Task: Once the line holding "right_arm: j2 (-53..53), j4" is written out, stop; begin at the first line of the material below and retype exactly, dropping pictures.

- Opening Delimiter -

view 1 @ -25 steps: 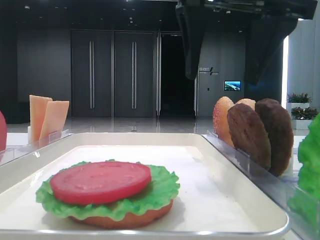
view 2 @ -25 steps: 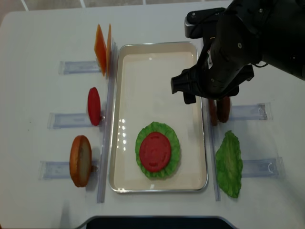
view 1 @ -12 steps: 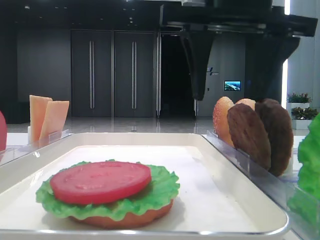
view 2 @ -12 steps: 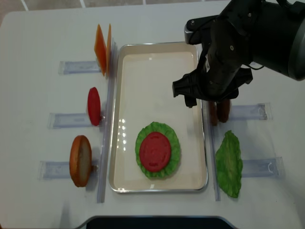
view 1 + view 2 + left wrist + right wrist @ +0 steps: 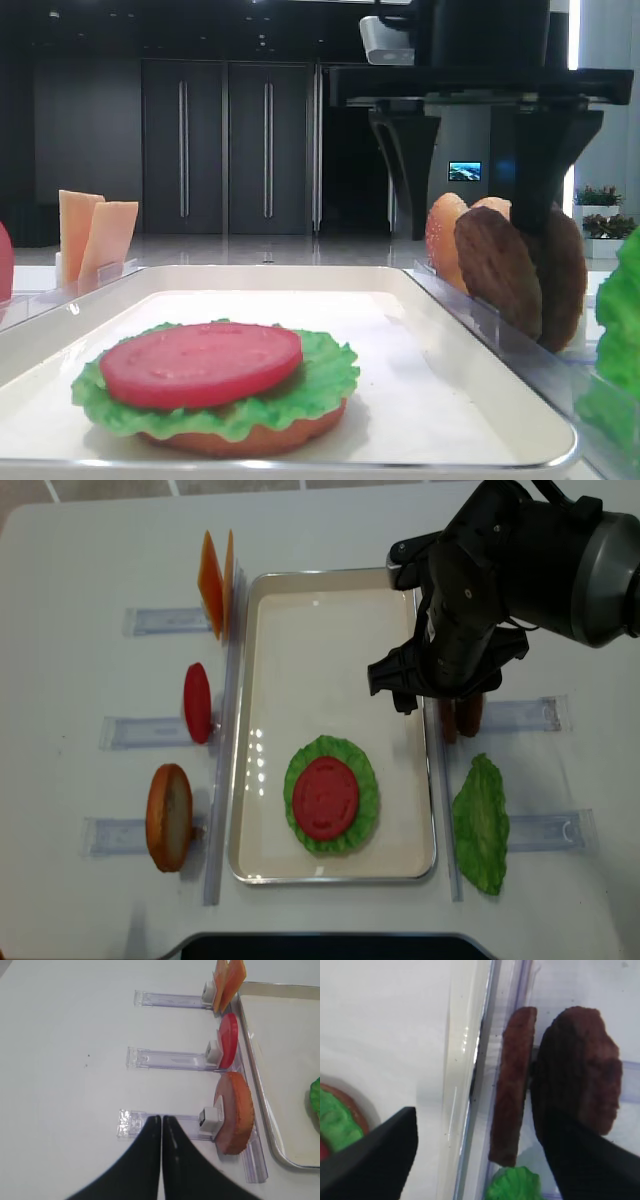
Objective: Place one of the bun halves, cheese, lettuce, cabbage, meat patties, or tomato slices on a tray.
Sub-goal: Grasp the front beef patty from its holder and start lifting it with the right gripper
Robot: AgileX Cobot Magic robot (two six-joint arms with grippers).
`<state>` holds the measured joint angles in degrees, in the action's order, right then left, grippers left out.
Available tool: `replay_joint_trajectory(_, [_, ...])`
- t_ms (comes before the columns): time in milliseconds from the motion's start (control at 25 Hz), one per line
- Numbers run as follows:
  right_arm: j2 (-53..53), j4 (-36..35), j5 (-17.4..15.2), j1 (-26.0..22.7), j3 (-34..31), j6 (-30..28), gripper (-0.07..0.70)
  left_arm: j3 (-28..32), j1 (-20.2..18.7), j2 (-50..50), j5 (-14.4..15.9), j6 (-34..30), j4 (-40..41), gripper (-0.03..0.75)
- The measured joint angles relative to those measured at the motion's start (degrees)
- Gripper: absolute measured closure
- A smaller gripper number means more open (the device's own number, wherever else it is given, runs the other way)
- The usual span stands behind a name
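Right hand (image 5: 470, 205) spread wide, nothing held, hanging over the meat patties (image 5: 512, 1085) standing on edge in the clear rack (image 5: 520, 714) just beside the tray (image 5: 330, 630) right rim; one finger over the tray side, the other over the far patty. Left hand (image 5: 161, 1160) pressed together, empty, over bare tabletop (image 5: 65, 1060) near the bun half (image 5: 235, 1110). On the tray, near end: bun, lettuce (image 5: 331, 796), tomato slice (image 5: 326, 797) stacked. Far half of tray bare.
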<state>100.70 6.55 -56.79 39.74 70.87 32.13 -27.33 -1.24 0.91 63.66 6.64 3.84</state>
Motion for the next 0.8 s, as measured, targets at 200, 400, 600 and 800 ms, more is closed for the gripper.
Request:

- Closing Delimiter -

Answer space:
view 1 @ -25 steps: 
view 2 @ -25 steps: 
view 1 @ -12 steps: 
view 2 @ -12 steps: 
view 1 + view 2 + left wrist + right wrist @ +0 steps: 
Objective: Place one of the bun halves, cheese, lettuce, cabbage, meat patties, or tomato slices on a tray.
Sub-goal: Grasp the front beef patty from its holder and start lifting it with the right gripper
Robot: AgileX Cobot Magic robot (two six-joint arms with grippers).
`<state>` holds the measured joint angles in degrees, in the action's order, right then left, grippers left out.
Available tool: `replay_joint_trajectory(_, [_, ...])`
- t_ms (comes before the columns): time in milliseconds from the motion's start (control at 25 Hz), one per line
- Numbers run as follows:
  right_arm: j2 (-53..53), j4 (-36..35), j5 (-17.4..15.2), j1 (-26.0..22.7), j3 (-34..31), j6 (-30..28), gripper (-0.07..0.70)

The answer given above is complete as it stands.